The pathophysiological mechanisms for vascular lesions in diabetes mellitus (DM) are complex, among which endothelial dysfunction plays a vital role.

Therapeutic target against endothelial injury may provide critical venues for treatment of diabetic vascular diseases.

We recently identified that salusin-β contributed to high glucose-induced endothelial cell apoptosis.

However, the roles of salusin-β in DM-induced endothelial dysfunction remain largely elusive.

Male C57BL/6J mice were used to induce type 2 diabetes mellitus (T2DM) model.

Human umbilical vein endothelial cells (HUVECs) were cultured in high glucose/high fat (HG/HF) medium.

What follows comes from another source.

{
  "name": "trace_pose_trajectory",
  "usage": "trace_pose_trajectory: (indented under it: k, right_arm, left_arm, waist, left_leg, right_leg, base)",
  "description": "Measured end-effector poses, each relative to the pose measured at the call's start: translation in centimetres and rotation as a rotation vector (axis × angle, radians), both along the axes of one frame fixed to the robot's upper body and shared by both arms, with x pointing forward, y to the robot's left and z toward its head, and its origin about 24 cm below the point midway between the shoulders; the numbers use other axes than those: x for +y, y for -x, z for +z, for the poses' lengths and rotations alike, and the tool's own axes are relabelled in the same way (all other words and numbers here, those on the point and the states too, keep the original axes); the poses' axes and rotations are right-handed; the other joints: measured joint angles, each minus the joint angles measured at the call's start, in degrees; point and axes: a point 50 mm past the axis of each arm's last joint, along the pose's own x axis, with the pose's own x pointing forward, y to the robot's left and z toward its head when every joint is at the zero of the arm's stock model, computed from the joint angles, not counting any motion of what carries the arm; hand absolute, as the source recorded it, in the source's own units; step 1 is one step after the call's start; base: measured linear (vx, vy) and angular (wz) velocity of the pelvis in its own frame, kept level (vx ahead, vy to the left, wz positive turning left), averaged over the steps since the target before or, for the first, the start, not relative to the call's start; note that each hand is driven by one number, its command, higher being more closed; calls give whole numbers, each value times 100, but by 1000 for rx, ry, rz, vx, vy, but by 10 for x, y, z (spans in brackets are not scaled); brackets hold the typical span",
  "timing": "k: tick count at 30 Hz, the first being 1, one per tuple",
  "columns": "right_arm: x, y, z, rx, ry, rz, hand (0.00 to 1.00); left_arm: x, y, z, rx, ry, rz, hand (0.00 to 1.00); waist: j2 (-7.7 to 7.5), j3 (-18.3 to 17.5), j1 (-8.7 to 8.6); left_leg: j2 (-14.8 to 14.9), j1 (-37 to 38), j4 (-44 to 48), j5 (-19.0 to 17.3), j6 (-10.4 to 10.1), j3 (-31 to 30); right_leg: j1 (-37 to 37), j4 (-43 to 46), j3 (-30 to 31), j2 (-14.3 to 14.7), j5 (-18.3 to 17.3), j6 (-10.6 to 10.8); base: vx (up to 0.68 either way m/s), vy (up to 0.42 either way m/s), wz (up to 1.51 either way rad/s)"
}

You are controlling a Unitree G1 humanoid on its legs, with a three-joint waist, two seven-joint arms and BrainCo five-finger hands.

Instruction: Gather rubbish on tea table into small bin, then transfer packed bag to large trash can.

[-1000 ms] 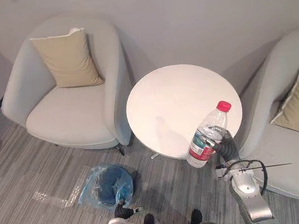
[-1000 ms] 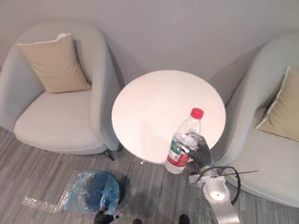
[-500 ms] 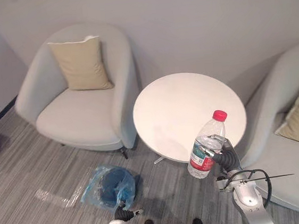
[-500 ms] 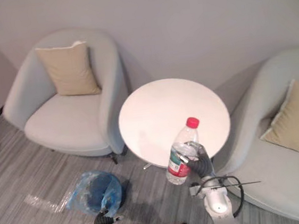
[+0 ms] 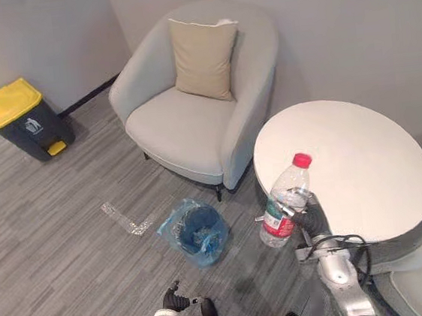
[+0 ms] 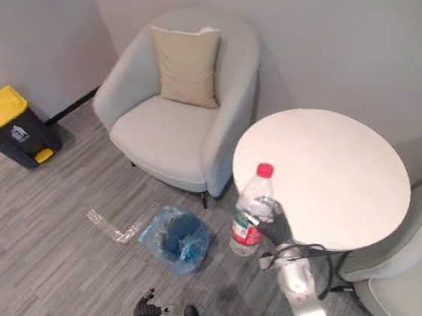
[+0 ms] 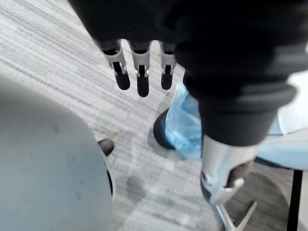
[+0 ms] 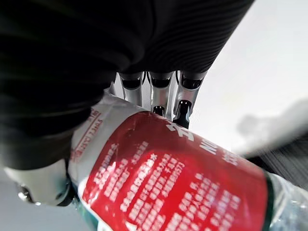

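Right wrist view shows the right hand (image 8: 154,89) curled round the bottle (image 8: 178,178) at its label, held in the air beside the tabletop (image 5: 363,165) edge, near the small bin (image 5: 197,231). It seems light, thin-walled and slippery, so the label band is the best place to grip.

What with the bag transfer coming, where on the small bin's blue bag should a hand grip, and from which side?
Probably the loose blue bag edge bunched over the small bin rim, pinched from above: the bin stands upright on the floor, mouth open upward. The left hand hangs free; the right hand holds the bottle.
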Motion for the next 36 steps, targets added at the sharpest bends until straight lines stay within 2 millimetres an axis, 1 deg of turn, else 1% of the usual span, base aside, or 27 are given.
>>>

We demonstrated increased expression of salusin-β in diabetic aortic tissues and high-glucose/high-fat- (HG/HF-) incubated HUVECs.

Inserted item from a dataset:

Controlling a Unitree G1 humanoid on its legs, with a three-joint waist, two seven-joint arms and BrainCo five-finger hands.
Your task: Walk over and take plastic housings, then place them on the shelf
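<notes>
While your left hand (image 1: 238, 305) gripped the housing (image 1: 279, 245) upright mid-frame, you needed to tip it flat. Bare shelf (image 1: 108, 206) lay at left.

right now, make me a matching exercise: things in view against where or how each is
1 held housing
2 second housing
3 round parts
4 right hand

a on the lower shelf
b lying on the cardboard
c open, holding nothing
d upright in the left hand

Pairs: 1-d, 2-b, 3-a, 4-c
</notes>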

Disruption of salusin-β by shRNA abrogated the reactive oxygen species (ROS) production, inflammation, and nitrotyrosine content of HUVECs cultured in HG/HF medium.

The HG/HF-mediated decrease in peroxisome proliferator-activated receptor γ (PPARγ) expression was restored by salusin-β shRNA, and PPARγ inhibitor T0070907 abolished the protective actions of salusin-β shRNA on endothelial injury in HG/HF-treated HUVECs.

Salusin-β silencing obviously improved endothelium-dependent vasorelaxation, oxidative stress, inflammatory response, and nitrative stress in diabetic aorta.

Taken together, our results highlighted the essential role of salusin-β in pathological endothelial dysfunction, and salusin-β may be a promising target in treatment of vascular complications of DM.